The reason I was asking more about if it was to do with developer licences is that we have already dealt with differences between x86 and ARM macOS builds because the former seems to happily run unsigned apps after a few clicks, where the latter makes you run commands in the terminal - not a great user experience.

That is why I was wondering if the ARM builds for Windows required signing else they would just refuse to install on consumer ARM systems at all. The reason we don’t sign at the moment is just because of the exorbitant cost of the certificates - something we would have to re-evaluate if signing became a requirement.

benzmacx16v,

It doesn’t usually work that well in practice. I have been running an M1 MBA for the last couple years (asahi Arch and now Asahi Fedora spin). More complex pieces of software typically have build system and dependencies that are not compatible or just make hunting everything down a hassle.

That said there is a ton of software that is available for arm64 on Linux so it’s really not that bad of an experience. And there are usually alternatives available for software that cannot be found.

art,
@art@lemmy.world avatar

Long time Raspberry Pi user here, the only software I can’t load natively is Steam. What software are you having problem with on the M1?

Daeraxa,

Electron apps using older versions that don’t support the 16k page size are probably the biggest offenders

uis,

Fucking Electron. Again.

Daeraxa,

I can’t say I’m one who shares that sentiment seeing as the only two projects I’m involved with happen to be Electron based (by chance rather than intention). Hell, one of them is Pulsar which is a continuation of Atom which literally invented Electron.

cerement,
@cerement@slrpnk.net avatar

no love for RISC-V?

uis,

Same goes for RV, OpenRISC, MIPS and other architectures.

SquigglyEmpire,

Is MIPS still around?

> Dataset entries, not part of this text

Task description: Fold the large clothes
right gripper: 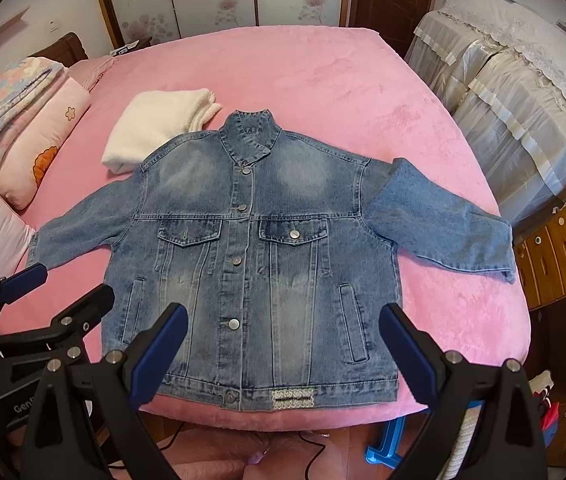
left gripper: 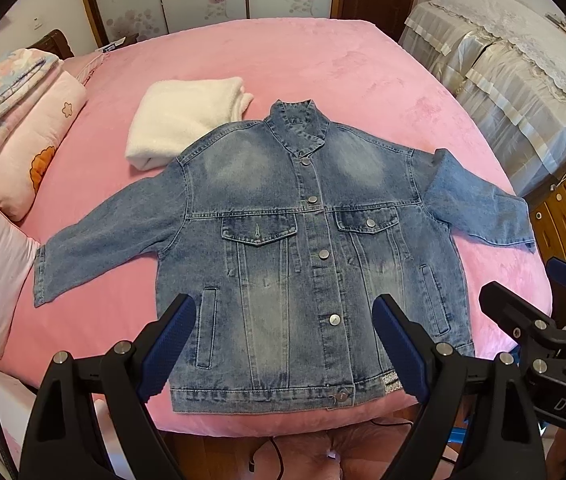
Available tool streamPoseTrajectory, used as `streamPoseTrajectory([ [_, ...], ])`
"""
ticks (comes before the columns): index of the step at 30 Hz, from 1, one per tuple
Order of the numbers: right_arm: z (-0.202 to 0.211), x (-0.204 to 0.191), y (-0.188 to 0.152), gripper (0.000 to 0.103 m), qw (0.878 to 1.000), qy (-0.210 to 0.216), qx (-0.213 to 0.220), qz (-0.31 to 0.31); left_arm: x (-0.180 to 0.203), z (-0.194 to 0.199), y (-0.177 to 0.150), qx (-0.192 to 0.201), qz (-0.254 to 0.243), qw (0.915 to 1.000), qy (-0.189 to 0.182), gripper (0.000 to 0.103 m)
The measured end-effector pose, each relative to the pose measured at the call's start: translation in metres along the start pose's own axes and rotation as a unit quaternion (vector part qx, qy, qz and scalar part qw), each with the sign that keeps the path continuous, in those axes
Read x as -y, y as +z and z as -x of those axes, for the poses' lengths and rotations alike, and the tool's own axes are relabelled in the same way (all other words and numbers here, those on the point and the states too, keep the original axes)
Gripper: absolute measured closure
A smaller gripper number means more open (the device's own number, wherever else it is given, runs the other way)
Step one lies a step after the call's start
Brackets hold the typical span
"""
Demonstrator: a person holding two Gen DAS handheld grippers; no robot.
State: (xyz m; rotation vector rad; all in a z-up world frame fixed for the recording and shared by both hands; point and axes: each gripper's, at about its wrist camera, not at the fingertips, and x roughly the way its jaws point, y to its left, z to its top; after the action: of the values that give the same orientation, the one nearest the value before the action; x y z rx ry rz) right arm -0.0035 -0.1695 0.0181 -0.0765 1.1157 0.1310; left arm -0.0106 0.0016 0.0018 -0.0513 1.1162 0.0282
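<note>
One denim jacket (left gripper: 307, 256) lay face up and buttoned on the pink bed (left gripper: 323, 72), its hem at the near edge of the bed and its collar pointing toward the far wall. Both sleeves were spread out from the jacket's body. From the left wrist view the blue pads of the left hand-held gripper (left gripper: 283, 350) covered parts of the jacket's lower front, and the hem corner beside the woven label was hidden behind one pad. From the right wrist view the right hand-held gripper (right gripper: 283, 354) likewise hid the jacket's lower corners. Each hand-held gripper was released, jaws wide apart, grasping nothing and hanging above the jacket's hem.

Six metal buttons showed down the jacket's front, counting the one at the hem, plus one on a chest pocket flap; the other flap showed no button that could be made out. Two chest pockets and two slit pockets were visible.

One folded white towel (left gripper: 187, 120) lay beyond the jacket's shoulder, its near corner tucked out of sight under the denim. Pillows (left gripper: 31, 140) were stacked off to the side of the jacket's sleeve, cut off by the picture's edge, so their count was unclear. The printed word on one pillow was hard to read.
</note>
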Motion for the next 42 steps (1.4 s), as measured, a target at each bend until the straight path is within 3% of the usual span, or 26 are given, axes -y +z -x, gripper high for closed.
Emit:
streamPoseTrajectory([
  [42,0.006,-0.004,-0.022,0.006,1.0,0.008,-0.002,-0.028,-0.005,0.01,-0.01,0.003,-0.008,0.9999,-0.014,0.015],
])
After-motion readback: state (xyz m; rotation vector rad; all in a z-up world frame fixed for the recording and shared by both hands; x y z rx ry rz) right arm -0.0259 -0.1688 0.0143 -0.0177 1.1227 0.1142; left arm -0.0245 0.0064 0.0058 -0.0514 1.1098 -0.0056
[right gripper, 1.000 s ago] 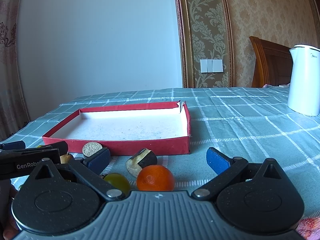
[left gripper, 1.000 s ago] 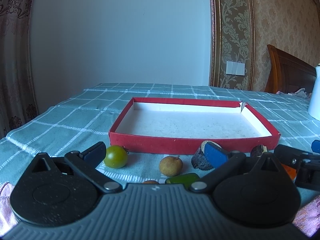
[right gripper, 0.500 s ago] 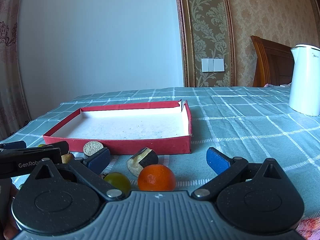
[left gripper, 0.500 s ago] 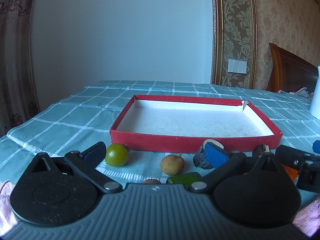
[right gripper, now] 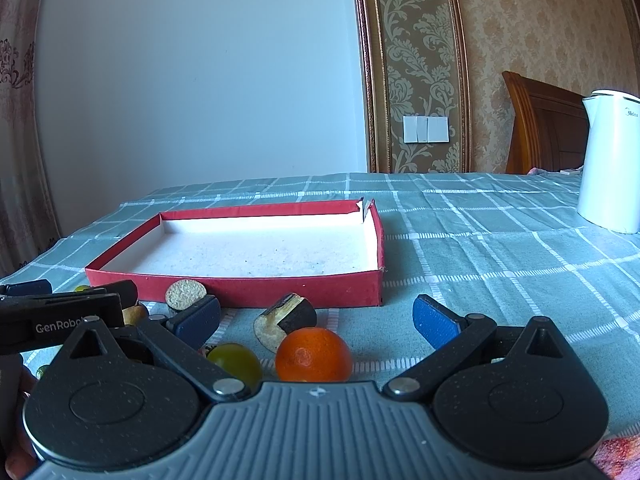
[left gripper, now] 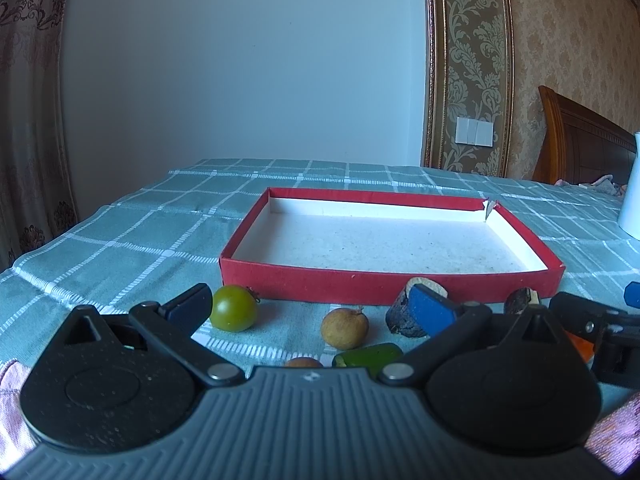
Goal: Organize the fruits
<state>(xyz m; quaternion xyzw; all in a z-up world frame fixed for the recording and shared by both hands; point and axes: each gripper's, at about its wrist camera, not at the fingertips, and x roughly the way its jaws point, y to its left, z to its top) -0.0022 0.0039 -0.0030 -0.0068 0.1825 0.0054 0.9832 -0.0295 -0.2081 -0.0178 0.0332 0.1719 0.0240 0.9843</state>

I know it was used a lot in embedded stuff but last I heard they were shutting down development of new MIPS chips.

uis,

Baikal T comes to mind.

RedWeasel,

Until risc-v is at least as performant as top of the line 2 year old hardware it isn’t going to be of interest to most end users. Right now it is mostly hobbyist hardware.

I also think a lot of trust if being put into it that is going to be misplaced. Just because the ISA is open doesn’t mean anything about the developed hardware.

737,

RISC-V is currently already being used in MCUs such as the popular ESP32 line. So I’d say it’s looking pretty good for RISC-V. Instruction sets don’t really matter in the end though, it’s just licensing. It’s not like you’ll be able to make a CPU or even something on the level of old 8-bit MCUs at home any time soon and RISC-V IC designs are typically proprietary too.

737,

RISC-V is currently already being used in MCUs such as the popular ESP32 line. So I’d say it’s looking pretty good for RISC-V. Instruction sets don’t really matter in the end though, it’s just licensing for the producer to deal with. It’s not like you’ll be able to make a CPU or even something on the level of old 8-bit MCUs at home any time soon and RISC-V IC designs are typically proprietary too.